Records to use Start Marker
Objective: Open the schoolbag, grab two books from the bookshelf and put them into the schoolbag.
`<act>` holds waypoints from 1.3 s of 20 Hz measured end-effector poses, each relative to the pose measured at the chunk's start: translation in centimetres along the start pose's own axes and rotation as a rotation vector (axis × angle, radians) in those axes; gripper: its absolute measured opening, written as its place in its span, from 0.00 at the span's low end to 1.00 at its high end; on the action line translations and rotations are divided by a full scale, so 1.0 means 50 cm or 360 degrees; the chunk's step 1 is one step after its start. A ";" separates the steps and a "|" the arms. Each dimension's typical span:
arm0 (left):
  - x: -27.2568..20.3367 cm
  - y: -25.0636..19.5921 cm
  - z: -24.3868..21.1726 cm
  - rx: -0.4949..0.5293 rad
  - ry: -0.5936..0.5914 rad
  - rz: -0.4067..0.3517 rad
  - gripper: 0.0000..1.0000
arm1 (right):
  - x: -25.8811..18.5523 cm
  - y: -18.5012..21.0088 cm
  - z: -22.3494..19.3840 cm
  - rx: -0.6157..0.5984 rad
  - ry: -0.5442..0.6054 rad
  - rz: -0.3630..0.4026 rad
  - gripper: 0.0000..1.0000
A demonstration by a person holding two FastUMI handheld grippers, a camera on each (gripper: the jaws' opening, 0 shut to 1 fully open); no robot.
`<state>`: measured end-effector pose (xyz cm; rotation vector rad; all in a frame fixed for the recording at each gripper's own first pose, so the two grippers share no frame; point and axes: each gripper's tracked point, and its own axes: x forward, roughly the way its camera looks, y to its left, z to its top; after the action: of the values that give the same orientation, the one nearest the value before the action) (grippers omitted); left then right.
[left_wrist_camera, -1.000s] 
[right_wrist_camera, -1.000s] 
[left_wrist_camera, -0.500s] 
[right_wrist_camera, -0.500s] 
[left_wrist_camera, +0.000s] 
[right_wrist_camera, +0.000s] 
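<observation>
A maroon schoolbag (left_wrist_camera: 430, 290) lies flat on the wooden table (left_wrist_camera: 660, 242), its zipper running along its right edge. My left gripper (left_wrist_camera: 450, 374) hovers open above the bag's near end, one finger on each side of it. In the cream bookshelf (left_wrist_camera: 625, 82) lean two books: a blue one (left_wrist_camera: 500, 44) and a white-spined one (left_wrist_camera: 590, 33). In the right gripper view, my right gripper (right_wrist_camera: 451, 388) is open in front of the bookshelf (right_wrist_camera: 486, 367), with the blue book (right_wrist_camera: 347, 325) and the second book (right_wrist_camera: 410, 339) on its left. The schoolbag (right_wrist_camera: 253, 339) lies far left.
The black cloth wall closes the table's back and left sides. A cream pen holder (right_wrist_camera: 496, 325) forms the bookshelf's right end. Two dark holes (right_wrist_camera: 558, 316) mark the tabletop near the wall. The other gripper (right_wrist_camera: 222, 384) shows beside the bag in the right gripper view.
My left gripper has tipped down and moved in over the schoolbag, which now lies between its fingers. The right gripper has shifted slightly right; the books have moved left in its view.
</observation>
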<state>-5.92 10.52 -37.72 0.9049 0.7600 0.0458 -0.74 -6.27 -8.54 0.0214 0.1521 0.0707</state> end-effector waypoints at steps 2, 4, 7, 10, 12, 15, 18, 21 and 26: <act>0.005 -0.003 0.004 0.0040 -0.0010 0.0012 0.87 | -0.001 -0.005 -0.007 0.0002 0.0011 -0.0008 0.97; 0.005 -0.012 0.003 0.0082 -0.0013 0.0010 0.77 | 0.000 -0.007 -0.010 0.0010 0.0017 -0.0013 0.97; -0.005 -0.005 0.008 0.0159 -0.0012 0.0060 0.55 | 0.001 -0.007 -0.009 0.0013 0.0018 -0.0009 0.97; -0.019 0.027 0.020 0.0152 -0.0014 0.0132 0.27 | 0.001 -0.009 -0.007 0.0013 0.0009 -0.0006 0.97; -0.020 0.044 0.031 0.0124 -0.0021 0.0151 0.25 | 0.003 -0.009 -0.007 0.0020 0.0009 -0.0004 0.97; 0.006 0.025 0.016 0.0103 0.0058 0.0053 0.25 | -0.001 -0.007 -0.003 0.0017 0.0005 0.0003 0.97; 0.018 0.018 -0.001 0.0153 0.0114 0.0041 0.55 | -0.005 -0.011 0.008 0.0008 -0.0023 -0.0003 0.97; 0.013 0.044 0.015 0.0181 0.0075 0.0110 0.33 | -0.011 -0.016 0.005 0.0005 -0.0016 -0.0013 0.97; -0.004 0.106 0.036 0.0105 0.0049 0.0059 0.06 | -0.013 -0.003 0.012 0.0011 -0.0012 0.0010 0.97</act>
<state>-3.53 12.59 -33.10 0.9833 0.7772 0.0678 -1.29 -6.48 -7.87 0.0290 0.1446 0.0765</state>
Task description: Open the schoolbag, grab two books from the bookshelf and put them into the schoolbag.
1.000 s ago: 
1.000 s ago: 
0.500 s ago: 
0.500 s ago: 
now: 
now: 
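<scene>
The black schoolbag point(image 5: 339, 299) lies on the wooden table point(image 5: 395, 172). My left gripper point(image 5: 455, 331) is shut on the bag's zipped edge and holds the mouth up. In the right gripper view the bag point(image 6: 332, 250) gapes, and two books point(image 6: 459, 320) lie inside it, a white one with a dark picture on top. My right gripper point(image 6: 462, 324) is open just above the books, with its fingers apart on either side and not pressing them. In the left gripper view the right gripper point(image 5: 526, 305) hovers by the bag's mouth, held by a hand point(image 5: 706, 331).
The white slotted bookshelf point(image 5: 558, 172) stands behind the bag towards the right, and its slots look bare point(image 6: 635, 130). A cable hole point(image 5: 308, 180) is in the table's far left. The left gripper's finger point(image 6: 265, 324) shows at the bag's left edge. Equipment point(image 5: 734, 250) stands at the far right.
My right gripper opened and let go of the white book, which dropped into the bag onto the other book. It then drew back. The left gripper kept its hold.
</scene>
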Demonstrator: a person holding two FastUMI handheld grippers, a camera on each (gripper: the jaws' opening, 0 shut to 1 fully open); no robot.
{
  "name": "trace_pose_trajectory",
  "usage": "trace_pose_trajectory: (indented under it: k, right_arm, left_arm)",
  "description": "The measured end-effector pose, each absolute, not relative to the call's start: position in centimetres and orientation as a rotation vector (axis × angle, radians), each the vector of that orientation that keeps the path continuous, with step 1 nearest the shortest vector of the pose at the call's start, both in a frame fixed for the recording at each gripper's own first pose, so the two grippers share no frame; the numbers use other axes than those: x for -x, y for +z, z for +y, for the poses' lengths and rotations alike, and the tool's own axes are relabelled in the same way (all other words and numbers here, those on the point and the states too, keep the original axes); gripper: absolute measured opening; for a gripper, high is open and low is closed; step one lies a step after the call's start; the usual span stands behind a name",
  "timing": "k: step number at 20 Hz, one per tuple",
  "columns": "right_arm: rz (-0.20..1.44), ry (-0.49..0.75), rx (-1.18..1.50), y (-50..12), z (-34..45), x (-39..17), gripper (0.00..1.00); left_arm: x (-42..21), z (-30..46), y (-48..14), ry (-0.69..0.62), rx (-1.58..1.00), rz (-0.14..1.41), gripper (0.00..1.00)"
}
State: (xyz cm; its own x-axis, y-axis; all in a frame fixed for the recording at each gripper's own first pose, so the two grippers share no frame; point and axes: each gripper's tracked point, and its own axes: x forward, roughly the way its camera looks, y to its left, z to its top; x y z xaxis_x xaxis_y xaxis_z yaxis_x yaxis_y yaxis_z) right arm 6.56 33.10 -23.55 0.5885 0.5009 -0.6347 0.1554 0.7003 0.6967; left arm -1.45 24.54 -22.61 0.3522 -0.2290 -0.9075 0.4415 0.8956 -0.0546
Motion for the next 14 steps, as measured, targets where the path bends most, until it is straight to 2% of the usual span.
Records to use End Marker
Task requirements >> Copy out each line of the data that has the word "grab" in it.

Completed exercise >>
Objective: Open the schoolbag, grab two books from the bookshelf and put them into the schoolbag.
Task description: Open the schoolbag, grab two books from the bookshelf and put them into the schoolbag.

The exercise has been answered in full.